▸ **Problem description**: Of all the lines in the material, how many carry the string "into"? Respond with the number by itself.

▸ **Data extract**:
■ ■ ■ ■

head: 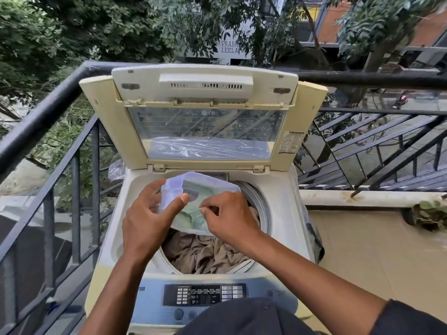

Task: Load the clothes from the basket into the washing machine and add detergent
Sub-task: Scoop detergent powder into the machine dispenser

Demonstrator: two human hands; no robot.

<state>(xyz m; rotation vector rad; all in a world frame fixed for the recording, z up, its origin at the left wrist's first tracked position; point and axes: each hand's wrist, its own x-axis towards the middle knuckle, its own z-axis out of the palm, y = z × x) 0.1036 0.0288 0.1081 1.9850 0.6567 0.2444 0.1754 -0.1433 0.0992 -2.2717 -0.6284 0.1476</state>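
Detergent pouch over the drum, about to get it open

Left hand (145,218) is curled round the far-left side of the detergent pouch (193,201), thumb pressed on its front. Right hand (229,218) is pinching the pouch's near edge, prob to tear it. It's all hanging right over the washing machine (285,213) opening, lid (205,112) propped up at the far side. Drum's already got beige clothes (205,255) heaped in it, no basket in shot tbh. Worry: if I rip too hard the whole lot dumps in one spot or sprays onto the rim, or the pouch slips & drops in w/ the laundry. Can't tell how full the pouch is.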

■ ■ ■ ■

▸ **Answer to the problem**: 2